Saúde como argumento
Aliados reforçam publicamente o estado de saúde de Bolsonaro para evitar um regime fechado. Eles relatam crises constantes de soluço, vômitos, queda de pressão e desânimo próximo à depressão. Afirmam que, em um presídio ou na carceragem da Polícia Federal, o ex-mandatário poderia não resistir fisicamente.
Debate no Congresso
O texto da anistia relatado por Rodrigo Valadares (União Brasil-SE) teve urgência aprovada, mas ainda enfrenta resistência. Após encontro com Bolsonaro em 24 de setembro, Valadares disse que o ex-presidente “tem consciência das dificuldades” e que a bancada tentará aprovar destaques em plenário.

Imagem: Internet
Na segunda-feira (23), o líder do PL na Câmara, Sóstenes Cavalcante (RJ), também se reuniu com Bolsonaro e reiterou que “não cabe ao Congresso fazer dosimetria, cabe ao Judiciário”, defendendo a votação da anistia “para todos os injustiçados desse pseudogolpe”.
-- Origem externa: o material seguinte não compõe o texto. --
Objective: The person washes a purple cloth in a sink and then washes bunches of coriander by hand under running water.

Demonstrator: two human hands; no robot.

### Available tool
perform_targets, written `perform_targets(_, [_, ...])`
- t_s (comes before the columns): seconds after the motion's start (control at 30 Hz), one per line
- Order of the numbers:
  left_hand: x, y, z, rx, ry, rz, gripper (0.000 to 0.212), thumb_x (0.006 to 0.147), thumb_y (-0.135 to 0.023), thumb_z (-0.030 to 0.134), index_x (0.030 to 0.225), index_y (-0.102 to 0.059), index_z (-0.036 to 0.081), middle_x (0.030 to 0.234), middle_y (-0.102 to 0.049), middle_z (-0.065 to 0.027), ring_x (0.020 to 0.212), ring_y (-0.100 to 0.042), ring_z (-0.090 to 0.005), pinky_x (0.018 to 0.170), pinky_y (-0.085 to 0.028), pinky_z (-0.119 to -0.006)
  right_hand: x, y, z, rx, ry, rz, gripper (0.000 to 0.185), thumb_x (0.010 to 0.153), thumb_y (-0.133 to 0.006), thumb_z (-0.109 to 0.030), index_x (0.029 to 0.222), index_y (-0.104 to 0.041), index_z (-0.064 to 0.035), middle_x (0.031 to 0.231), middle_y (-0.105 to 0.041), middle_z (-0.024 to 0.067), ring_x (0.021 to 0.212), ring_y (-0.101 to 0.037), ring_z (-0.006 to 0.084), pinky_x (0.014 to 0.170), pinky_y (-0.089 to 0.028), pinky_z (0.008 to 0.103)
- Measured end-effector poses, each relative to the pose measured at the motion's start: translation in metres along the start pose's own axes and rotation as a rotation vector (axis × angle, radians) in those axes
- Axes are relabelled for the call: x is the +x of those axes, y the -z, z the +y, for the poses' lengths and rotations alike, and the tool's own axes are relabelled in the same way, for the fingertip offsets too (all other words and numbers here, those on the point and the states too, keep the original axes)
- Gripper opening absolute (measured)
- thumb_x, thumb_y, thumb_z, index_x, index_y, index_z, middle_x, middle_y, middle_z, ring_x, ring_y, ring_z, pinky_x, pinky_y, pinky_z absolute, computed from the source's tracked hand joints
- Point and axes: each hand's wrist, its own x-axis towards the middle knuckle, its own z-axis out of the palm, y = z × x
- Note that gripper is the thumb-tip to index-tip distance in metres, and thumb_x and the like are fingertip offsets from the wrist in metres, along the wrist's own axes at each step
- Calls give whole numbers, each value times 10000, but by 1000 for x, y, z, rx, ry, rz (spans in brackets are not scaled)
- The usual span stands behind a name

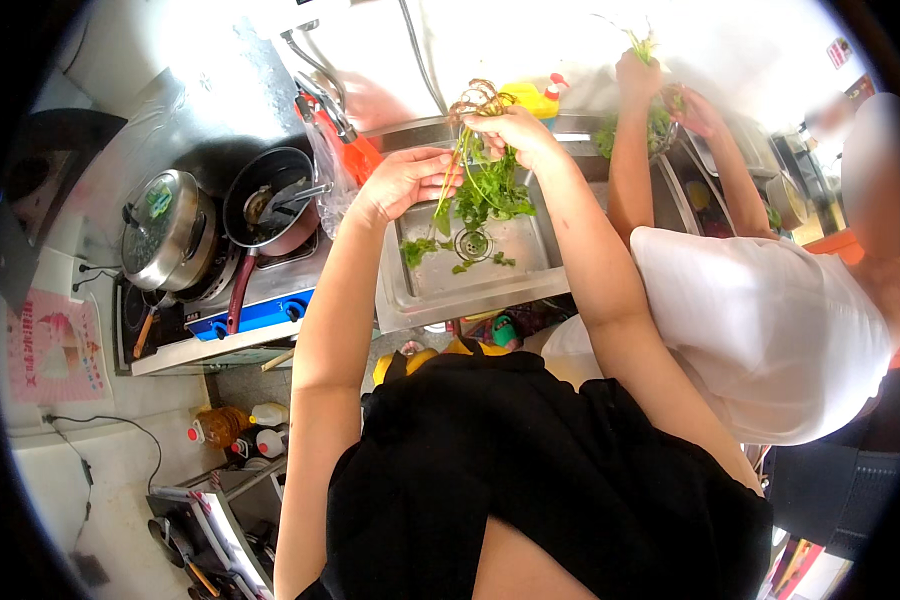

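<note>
Over a stainless steel sink point(487, 289), my right hand point(514, 135) is closed around a bunch of leafy green herbs point(487, 191), near its brown, stringy root end. The leaves hang down toward the sink drain point(473, 244). My left hand point(412, 180) is at the left side of the bunch, its fingers at the thin green stems; whether they pinch a stem cannot be told. Loose leaves point(418, 252) lie in the basin around the drain. The faucet point(330, 112) is behind my left hand, beside a red-orange item and a clear plastic bag point(330, 180).
A blue-fronted gas stove point(259, 315) at left bears a lidded steel pot point(169, 229) and a dark saucepan point(270, 191). A yellow spray bottle point(532, 101) stands behind the sink. At right, a co-worker in a white shirt point(765, 337) holds greens point(641, 46).
</note>
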Motion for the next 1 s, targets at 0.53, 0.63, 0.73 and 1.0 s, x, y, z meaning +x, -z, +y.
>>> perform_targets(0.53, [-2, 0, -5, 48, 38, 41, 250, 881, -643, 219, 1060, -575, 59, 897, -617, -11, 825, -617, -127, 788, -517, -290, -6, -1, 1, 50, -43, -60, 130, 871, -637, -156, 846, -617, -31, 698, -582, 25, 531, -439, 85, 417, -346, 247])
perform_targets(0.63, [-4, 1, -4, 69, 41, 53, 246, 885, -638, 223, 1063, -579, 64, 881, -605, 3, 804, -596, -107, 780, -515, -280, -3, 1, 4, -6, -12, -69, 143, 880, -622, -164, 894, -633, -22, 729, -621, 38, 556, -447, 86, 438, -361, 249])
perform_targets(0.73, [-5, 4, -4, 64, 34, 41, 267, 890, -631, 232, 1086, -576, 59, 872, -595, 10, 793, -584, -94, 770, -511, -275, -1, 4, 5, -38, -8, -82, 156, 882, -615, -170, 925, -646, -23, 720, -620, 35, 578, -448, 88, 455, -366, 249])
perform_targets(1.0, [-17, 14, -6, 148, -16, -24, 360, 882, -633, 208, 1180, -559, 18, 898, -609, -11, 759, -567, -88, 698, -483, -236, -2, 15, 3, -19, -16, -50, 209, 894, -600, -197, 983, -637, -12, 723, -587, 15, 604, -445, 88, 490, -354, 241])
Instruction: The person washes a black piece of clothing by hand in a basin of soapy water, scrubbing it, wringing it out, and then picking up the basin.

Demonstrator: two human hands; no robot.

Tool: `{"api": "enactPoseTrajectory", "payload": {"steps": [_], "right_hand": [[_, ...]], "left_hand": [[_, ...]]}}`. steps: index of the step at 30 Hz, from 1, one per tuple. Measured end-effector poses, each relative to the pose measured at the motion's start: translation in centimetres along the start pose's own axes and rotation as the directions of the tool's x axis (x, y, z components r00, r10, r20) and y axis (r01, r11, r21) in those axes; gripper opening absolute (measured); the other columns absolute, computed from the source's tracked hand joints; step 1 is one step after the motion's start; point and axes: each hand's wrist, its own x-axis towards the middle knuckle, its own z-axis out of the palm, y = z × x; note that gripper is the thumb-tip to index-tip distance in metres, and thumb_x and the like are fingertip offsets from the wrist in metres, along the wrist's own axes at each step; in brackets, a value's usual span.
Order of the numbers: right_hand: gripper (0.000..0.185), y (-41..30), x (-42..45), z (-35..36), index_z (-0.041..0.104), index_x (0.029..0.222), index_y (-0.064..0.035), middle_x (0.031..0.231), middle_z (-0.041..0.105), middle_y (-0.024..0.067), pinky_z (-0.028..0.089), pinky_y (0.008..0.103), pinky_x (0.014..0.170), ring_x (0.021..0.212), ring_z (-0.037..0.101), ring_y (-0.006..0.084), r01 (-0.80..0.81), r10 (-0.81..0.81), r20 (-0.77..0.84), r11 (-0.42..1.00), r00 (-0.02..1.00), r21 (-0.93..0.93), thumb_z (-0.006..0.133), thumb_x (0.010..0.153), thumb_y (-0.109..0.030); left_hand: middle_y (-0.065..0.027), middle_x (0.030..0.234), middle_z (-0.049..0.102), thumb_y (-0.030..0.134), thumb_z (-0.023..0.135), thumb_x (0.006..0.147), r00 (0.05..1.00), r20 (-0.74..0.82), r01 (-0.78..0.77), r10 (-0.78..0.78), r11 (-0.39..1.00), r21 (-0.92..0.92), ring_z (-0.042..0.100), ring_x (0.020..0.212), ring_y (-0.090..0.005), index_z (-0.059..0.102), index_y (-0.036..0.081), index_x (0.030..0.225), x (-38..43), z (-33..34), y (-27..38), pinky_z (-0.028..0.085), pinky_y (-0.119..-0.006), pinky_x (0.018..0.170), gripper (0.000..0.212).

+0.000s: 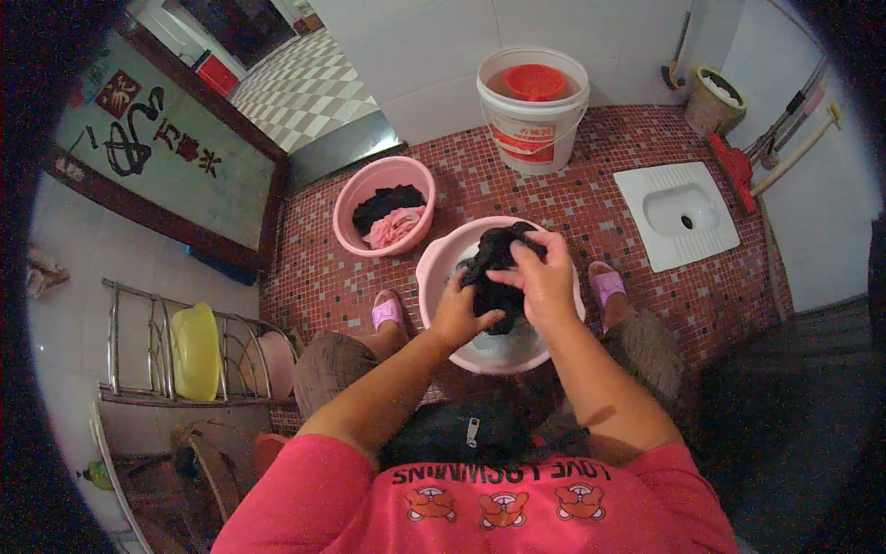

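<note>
A pink plastic basin (430,277) with water in it stands on the floor between my feet. Above its water, both hands are on a wet black cloth (500,294). My left hand (462,311) holds the cloth's left side, thumb and fingers spread around it. On the upper right, my right hand (543,277) grips the same cloth, with the fingers bent over it. Part of the cloth hangs down towards the water. Which garment it is, I cannot tell. A smaller pink basin (344,225), up and to the left, holds black cloth (389,206) and pink cloth (396,227).
A white bucket (529,131) of water with a red plastic bowl (534,82) stands beyond the basins. To the right are a squat toilet (682,211), a waste bin (716,100) and long-handled cleaning tools. At left, a metal rack (160,346) holds a yellow basin (196,352).
</note>
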Motion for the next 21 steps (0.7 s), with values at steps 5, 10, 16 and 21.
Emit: {"api": "enactPoseTrajectory", "payload": {"steps": [5, 10, 16, 21], "right_hand": [[0.024, -0.2, -0.6, -0.1, 0.04, 0.101, 0.0005, 0.101, 0.046, 0.0144, 0.057, 0.0311, 0.058, 0.079, 0.058, 0.0247, 0.015, 0.006, 0.128, 0.986, 0.992, -0.163, 0.053, 0.081, 0.0], [0.024, -0.9, 2.5, -2.9, 0.046, 0.099, -0.0027, 0.102, 0.05, 0.016, 0.056, 0.0274, 0.046, 0.07, 0.06, 0.0238, 0.014, -0.032, -0.053, 0.952, 0.998, -0.305, 0.057, 0.078, -0.002], [0.022, 0.2, 5.0, -6.9, 0.055, 0.089, -0.0032, 0.094, 0.054, 0.0164, 0.049, 0.0388, 0.06, 0.077, 0.058, 0.0304, 0.072, -0.233, -0.092, 0.61, 0.968, -0.789, 0.063, 0.069, -0.009], [0.012, 0.6, 4.2, -8.1, 0.051, 0.074, -0.0025, 0.074, 0.051, 0.0129, 0.044, 0.0376, 0.069, 0.074, 0.053, 0.0334, 0.37, -0.486, 0.261, 0.141, 0.834, -0.918, 0.057, 0.063, -0.002]], "left_hand": [[-0.0201, 0.103, 0.057, 0.017, 0.067, 0.069, 0.891, 0.287, 0.424, -0.353, 0.872, -0.243, 0.054, 0.096, -0.0348, 0.06, 0.005, 0.101, 1.5, 1.1, -0.7, 0.044, -0.043, 0.082, 0.034], [-0.0191, 0.089, 0.06, 0.015, 0.06, 0.074, 0.926, 0.306, 0.283, -0.221, 0.943, -0.177, 0.058, 0.082, -0.0345, 0.061, 0.002, 0.091, 0.4, -1.0, -4.1, 0.046, -0.04, 0.073, 0.022], [-0.0066, 0.069, 0.058, 0.014, 0.056, 0.077, 0.873, 0.195, 0.482, -0.446, 0.731, -0.484, 0.053, 0.066, -0.0154, 0.06, -0.001, 0.082, 1.7, -6.9, 0.3, 0.043, -0.029, 0.063, 0.017], [-0.0016, 0.068, 0.055, 0.013, 0.055, 0.077, 0.813, 0.081, 0.501, -0.576, 0.622, -0.602, 0.049, 0.064, -0.0102, 0.057, 0.0, 0.079, 2.1, -8.4, 1.8, 0.042, -0.026, 0.06, 0.013]]}}
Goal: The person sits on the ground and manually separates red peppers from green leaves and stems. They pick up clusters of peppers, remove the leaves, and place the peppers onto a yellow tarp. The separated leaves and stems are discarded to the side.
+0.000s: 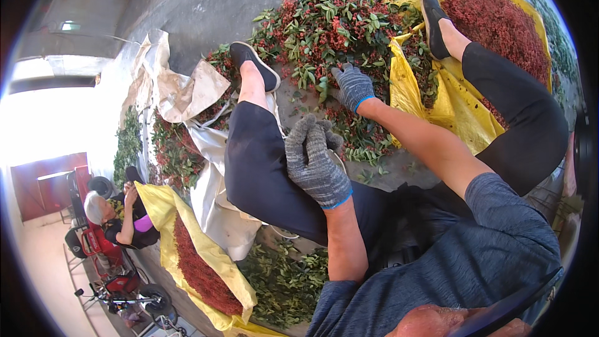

Enquanto isso, Paulinho da Força avalia tornar mais restritas as reduções para quem atentou contra a democracia, em gesto à esquerda. Ele afirma que seu projeto alcançaria todos os condenados, inclusive Bolsonaro, pois alteraria o Código Penal com efeito retroativo.
Até o momento, não há data definida para que qualquer uma das propostas chegue ao plenário.